### Exercise brief
Determine how many lines in the entries below hold "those". Respond with that number only.
────
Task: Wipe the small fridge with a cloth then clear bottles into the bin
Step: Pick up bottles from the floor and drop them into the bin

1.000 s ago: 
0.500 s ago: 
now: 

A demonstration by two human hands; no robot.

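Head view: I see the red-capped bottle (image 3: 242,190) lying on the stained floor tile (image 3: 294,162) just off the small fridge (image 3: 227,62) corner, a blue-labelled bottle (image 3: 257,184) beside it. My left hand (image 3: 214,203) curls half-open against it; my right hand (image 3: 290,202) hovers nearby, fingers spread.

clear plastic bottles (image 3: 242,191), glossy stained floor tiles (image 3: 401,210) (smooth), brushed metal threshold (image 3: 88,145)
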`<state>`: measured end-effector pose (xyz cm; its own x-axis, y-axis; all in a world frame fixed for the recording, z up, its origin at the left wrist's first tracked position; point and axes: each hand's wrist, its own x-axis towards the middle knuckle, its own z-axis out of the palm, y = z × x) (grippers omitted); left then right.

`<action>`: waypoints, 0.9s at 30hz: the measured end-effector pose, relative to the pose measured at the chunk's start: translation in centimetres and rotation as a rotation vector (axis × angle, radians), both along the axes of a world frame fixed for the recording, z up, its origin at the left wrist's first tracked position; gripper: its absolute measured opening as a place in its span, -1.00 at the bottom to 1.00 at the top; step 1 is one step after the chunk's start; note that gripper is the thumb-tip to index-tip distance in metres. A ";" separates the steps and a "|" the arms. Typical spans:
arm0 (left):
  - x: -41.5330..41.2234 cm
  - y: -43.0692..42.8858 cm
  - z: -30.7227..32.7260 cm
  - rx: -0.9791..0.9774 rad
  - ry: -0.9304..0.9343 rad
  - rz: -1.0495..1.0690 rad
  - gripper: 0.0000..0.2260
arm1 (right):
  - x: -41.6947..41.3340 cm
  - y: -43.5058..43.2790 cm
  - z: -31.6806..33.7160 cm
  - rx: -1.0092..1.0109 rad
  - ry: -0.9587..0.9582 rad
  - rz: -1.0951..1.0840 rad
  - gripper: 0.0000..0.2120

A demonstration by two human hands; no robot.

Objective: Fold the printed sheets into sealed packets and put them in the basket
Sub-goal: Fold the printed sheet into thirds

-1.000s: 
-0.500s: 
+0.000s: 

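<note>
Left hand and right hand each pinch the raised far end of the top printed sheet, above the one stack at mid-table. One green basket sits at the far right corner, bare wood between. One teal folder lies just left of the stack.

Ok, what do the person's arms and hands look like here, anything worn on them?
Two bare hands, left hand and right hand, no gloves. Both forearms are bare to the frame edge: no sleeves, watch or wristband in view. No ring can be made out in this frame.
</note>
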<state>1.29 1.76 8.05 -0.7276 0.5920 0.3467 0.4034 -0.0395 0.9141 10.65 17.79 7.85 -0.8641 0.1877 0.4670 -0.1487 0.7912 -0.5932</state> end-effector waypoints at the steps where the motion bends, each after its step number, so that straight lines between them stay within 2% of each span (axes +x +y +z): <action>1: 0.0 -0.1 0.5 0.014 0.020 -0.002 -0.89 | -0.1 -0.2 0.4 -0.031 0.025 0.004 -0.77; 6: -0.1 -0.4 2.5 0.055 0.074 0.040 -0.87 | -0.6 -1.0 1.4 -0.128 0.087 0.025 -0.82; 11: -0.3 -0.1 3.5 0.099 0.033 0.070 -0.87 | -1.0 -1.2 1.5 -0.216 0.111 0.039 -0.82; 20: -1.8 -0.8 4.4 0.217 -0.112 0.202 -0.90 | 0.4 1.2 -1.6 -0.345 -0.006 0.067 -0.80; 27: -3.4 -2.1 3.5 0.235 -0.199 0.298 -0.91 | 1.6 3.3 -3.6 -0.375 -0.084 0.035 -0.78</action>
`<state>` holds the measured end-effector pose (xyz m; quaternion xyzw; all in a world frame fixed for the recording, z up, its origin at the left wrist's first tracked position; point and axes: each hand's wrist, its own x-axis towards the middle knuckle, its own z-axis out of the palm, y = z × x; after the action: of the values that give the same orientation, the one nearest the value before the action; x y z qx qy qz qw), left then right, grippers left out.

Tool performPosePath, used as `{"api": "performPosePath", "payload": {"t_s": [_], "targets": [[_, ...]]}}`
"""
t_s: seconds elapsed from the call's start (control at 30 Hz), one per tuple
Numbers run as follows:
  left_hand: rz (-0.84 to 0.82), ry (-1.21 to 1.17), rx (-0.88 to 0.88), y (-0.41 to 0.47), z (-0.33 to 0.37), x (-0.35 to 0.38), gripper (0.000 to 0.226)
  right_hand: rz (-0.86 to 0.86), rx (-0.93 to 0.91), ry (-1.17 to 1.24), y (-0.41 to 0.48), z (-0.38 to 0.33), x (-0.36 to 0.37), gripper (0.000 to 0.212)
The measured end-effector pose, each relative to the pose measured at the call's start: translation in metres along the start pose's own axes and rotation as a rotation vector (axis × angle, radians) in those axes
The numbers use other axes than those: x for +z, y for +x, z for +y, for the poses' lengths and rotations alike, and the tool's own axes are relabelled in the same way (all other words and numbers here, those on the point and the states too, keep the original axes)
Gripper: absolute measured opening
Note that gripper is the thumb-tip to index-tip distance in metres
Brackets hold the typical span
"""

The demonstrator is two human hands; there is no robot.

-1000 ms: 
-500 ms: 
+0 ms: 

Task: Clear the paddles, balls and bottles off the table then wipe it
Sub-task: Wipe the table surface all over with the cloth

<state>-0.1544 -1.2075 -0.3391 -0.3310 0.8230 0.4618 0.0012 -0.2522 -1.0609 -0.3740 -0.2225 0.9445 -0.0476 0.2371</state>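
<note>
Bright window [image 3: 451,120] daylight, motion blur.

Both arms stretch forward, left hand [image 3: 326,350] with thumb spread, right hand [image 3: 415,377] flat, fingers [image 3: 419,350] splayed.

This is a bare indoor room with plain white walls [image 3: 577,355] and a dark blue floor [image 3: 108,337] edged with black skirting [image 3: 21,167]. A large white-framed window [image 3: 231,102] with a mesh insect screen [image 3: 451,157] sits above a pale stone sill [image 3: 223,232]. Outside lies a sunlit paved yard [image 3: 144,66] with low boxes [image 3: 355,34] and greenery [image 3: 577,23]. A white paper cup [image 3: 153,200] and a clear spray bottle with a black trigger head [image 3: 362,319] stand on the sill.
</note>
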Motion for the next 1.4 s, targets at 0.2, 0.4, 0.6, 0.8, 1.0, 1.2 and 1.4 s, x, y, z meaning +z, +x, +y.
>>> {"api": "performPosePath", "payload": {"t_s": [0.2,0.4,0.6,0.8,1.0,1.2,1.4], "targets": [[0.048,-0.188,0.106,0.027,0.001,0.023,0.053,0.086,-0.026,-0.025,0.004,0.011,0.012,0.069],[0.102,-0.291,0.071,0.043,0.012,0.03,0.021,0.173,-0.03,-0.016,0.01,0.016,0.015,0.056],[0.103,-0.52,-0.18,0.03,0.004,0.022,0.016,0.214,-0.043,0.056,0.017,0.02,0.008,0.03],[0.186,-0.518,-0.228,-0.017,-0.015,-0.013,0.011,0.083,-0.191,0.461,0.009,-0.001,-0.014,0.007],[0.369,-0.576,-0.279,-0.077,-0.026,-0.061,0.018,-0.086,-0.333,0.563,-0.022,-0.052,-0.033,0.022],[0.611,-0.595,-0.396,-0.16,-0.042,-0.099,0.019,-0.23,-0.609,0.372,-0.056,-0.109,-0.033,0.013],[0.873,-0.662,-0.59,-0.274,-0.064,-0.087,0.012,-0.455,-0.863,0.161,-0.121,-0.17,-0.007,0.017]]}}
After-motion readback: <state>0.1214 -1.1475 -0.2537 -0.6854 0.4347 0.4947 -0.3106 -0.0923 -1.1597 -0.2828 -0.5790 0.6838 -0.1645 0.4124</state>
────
### Output for this task
2